By Prof. Henry Armitage (not verified) on 18 May 2009 #permalink

Bravo Zulu PZ.

Thank you for holding these people responsible for the ignorance they spout. Thank you for taking the time out of your life to respond to their deceptive claims.

Thank you for being the voice many of us wish we had.

The clarity and brevity of your writing is admirable, and enviable. Please don't stop, ever!

-Peter

Helioprogenus @ 37:

Well, is it wrong to wish painful death on these types of people?

Right or wrong, it's certainly a fast way to give up the moral high ground, and puts you in no position to comment on the hatefulness when some theist gloats about how we are all going to Hell for an eternity of hideous torture, while he laughs.

Although, what you wish for in the privacy of your own mind is your own business, of course.

Bravo Zulu PZ.

Thank you for holding these people responsible for the ignorance they spout. Thank you for taking the time out of your life to respond to their deceptive claims.

Thank you for being the voice many of us wish we had.

The clarity and brevity of your writing is admirable, and enviable. Please don't stop, ever!

-Peter

@cicely #74: There's a significant difference in degree between wishing someone a painful death and wishing someone a painful eternal afterlife, but yeah, it's the same sort of hate going on.

By Naked Bunny wi… (not verified) on 18 May 2009 #permalink

I couldn't get past the very early error of "tiny wad of nothingness." The Big Bang didn't start with nothing. It started with a singularity, a point containing everything, matter, energy, (well, mass didn't really have meaning at that energy level) including space itself. A spot so dense that the physical models tend to barf trying to describe it.

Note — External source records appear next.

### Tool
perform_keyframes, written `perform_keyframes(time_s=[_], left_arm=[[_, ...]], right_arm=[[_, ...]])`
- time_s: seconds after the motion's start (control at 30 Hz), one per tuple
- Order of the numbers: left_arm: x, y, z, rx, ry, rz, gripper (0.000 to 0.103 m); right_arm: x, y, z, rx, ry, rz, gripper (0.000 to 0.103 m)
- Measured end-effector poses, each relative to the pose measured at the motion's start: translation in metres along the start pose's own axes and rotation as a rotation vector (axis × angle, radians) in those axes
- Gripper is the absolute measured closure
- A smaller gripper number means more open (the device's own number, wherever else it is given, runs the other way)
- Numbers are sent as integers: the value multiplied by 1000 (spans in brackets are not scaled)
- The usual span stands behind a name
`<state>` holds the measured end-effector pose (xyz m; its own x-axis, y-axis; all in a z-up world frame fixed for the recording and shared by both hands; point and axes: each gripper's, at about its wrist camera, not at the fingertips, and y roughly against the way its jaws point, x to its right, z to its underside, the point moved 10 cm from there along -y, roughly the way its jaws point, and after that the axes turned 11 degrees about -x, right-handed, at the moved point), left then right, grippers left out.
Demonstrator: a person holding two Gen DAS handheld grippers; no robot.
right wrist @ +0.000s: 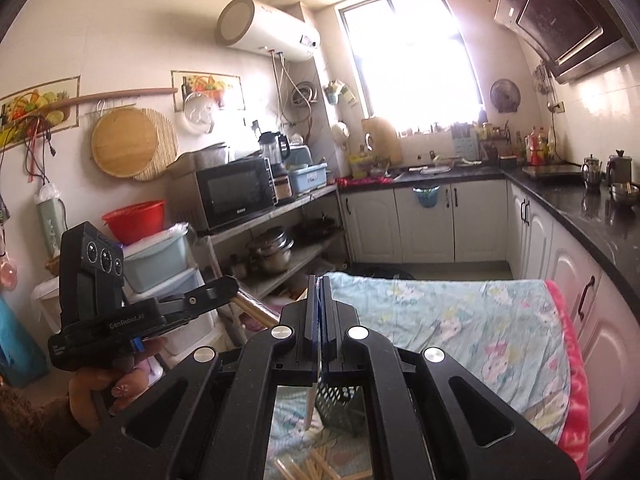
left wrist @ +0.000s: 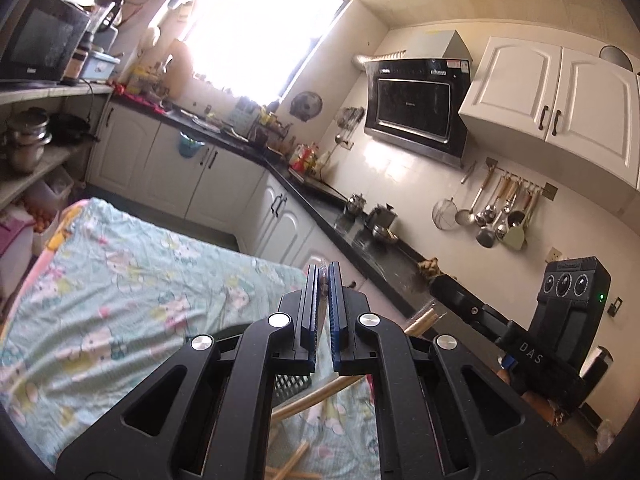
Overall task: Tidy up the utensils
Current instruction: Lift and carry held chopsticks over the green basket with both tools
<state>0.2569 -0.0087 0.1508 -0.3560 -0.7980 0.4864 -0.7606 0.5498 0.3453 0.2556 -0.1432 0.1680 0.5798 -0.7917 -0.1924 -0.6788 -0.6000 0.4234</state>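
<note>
Both grippers, left gripper (left wrist: 323,280) and right gripper (right wrist: 319,292), are closed, perhaps each pinching a chopstick (right wrist: 311,408); lower them slowly over the basket (right wrist: 340,408).

Black left claw (left wrist: 323,280) and right claw (right wrist: 319,292): blue pads, silver screws, brown fuzzy sleeve (right wrist: 24,432).

Your grippers (left wrist: 322,280) are matt black plastic with shiny metal rivets. Below you lies a soft, rumpled printed cloth (left wrist: 132,280), with pale wooden chopsticks (right wrist: 316,466) and a dark plastic mesh basket (right wrist: 340,408) on it. The countertop (right wrist: 592,220) is glossy black stone.
</note>
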Motion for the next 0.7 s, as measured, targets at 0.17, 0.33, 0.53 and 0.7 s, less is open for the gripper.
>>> perform_keyframes(time_s=[0.17,0.33,0.53,0.7], left_arm=[[-5,-1,-14,18,-3,-23,101],[-12,-7,-19,22,-13,-63,101],[-24,-15,-14,3,-10,-93,101],[-36,-21,-9,-15,0,-112,101]], right_arm=[[14,-3,-17,25,-5,26,102],[31,-7,-28,40,-25,56,102],[48,-13,-27,41,-53,73,102],[51,-23,-24,24,-56,74,102]])
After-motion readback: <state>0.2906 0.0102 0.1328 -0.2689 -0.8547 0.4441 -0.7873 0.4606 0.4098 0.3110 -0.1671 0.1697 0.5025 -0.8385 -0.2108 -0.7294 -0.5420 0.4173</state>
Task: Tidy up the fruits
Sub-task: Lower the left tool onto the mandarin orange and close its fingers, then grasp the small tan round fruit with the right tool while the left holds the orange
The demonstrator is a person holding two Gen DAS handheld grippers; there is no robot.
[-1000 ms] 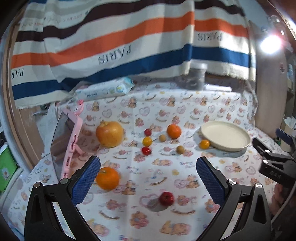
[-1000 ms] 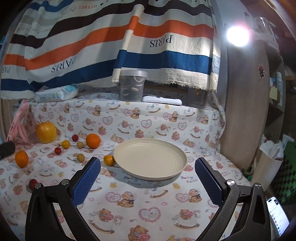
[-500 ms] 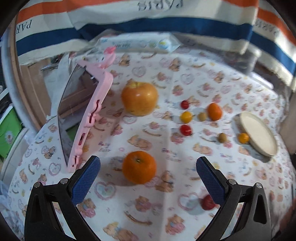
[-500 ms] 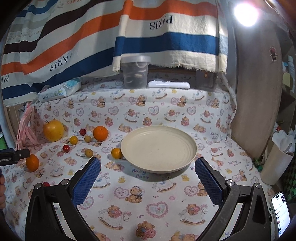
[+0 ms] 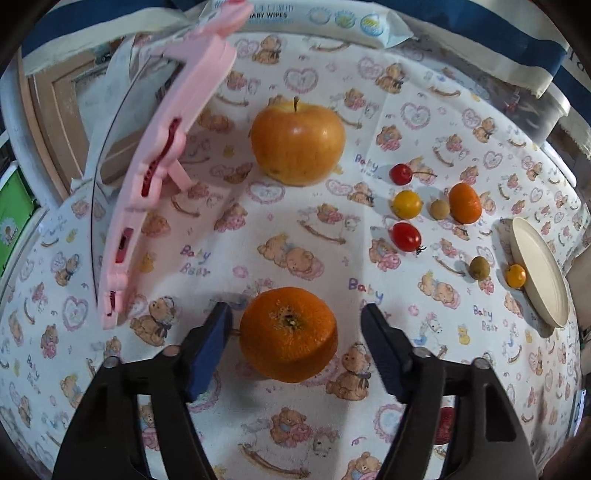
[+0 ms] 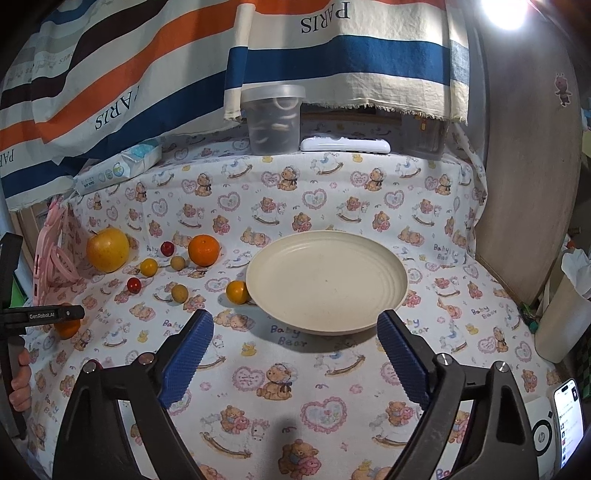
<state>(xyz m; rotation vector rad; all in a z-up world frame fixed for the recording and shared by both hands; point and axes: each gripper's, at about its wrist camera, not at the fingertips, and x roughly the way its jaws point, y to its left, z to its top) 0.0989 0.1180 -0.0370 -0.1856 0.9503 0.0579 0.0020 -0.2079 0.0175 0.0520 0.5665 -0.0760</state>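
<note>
1. Orange [image 5: 288,334] sits on the tabletop [image 5: 295,251], between the blue pads [image 5: 208,347] of the left tool [image 5: 295,343]; small gaps both sides, pads not touching it, tool wide.
2. Landmark: plate [image 6: 327,280]. The orange lies well left of the plate, near the pink-framed mirror [image 5: 147,177].
3. Apple [image 5: 297,142] is far left of the plate, behind the orange.
4. Second orange [image 6: 203,250], red cherry [image 5: 400,174], yellow tomato [image 5: 406,204], red tomato [image 5: 405,236] and two brownish small fruits [image 5: 439,209] are scattered left of the plate.
5. Small yellow fruit [image 6: 237,291] is just beside the plate's left rim.
6. Right tool [image 6: 295,354] is wide, holding nothing, in front of the plate's near rim.
7. Wipes pack [image 5: 314,14] is at the back, left of the plate.
</note>
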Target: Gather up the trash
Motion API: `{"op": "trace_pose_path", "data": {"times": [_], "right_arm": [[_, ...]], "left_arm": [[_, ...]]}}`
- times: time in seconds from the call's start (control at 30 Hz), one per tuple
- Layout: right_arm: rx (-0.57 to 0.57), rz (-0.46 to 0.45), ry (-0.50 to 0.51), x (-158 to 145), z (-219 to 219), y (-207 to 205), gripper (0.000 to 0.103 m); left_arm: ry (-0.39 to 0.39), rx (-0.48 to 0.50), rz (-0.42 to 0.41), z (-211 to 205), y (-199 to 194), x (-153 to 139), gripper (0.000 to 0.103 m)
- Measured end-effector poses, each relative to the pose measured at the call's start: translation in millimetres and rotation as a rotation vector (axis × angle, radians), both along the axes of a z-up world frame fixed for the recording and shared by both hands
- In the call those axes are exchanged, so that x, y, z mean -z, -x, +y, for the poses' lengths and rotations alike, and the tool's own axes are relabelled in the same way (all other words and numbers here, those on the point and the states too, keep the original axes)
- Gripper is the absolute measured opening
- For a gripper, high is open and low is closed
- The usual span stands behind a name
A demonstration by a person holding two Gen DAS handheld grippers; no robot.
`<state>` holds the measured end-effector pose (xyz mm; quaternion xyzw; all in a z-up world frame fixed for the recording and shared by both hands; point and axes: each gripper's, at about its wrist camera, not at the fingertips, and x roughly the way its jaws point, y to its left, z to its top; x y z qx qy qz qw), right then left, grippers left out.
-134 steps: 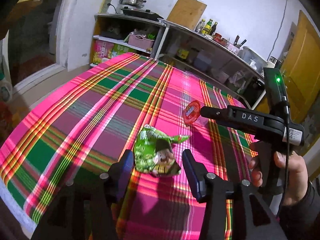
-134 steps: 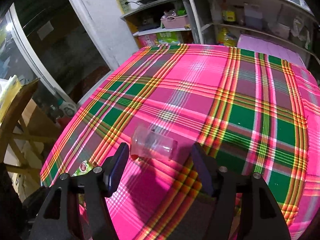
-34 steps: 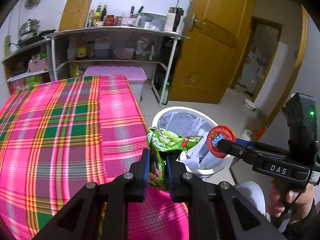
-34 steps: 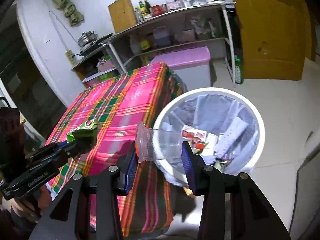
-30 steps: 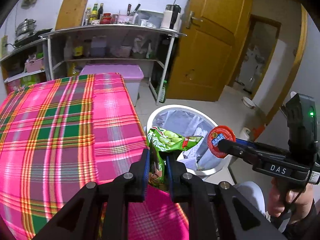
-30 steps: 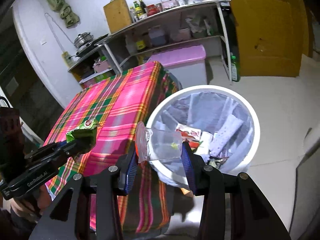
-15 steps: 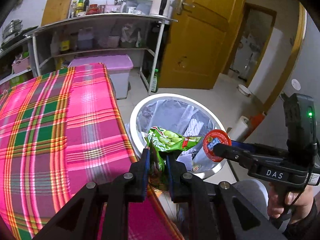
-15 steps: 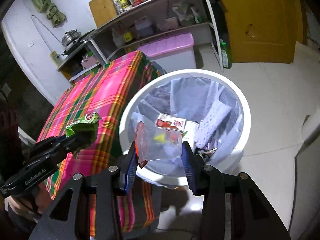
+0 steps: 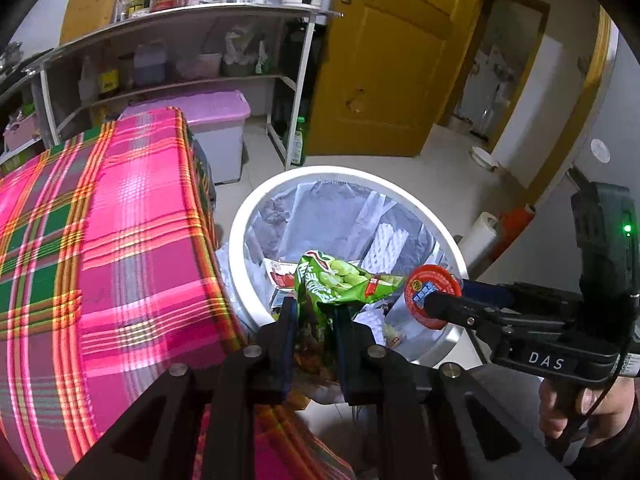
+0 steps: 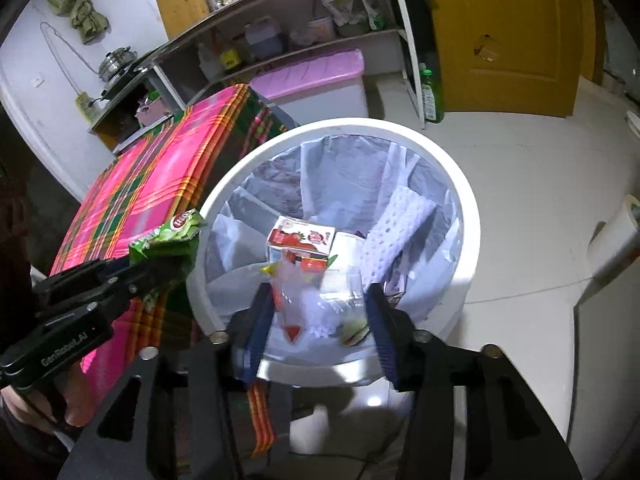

... But that's a rather minor point, even though it highlights this joker's incomprehension of scientific theories.

You all do realize that it was a rhetorical question said tongue-in-cheek.

Yeah, it's been a while Rorschach.

It's funny that an off hand comment can be taken so seriously, but then again, when there are no creationists trolls to bash, a rhetorical question can cause some fervent discussion.

Besides, wishing a painful death on somebody is much different than actually causing it. It's one of those little thought exercises that can let you release the anger. Imagine, you hear this bullnugget Heck, then imagine a painful death on him, then you actually come to feel bad for him, and you've come full circle. You just realize that you killed him in your mind in the most horrible fashion possible, and suddenly, your acute anger is reduced to the typical generalized frustration at mindless drones.

By Helioprogenus (not verified) on 18 May 2009 #permalink

dead matter??? lol!!! all "matter" is alive with electrons and protons, with gluons and bosons. people who are so sloppy with science should be slammed and never heard from again in the public sphere.

By genesgalore (not verified) on 18 May 2009 #permalink

A fantastic entry. I'm bookmarking this to show to those who confidently assert these stupid arguments again and again and again and again and again...

It never ceases to amaze me how intellectually condescending evolutionary naturalists can be ...

And it never ceases to amaze me how intellectually deficient creationists can be as they repeatedly consume and regurgitate the same disproven arguments like the coprophagous canine. Except that in the canine's case, he genuinely can't help it; the creationist chooses to do so.

I didn't know condescension involved fully articulated point-by-point rebuttals. Don't you have better things to spend your time doing, PZ?

Don't you have better things to spend your time doing, PZ?

Refuting creationist nonsense he can do in his sleep.

By Nerd of Redhead, OM (not verified) on 18 May 2009 #permalink

I left this comment for Mr. Heck at 4:17pm, a couple minutes ago. It'll be interesting to see how if it appears and how long it might take. ahem

So, Peter. What was your master's thesis about? It certainly wasn't biology or history of science or the relationship between chemistry and biology or geologic evidence of the past or anything remotely related to qualifying you to write this article. Warmed over sops of incredulity in the face of challenging ideas are all you have to offer. Stick to politics where you can be wrong and still have a dedicated following. Ooops, you already do that, don't you?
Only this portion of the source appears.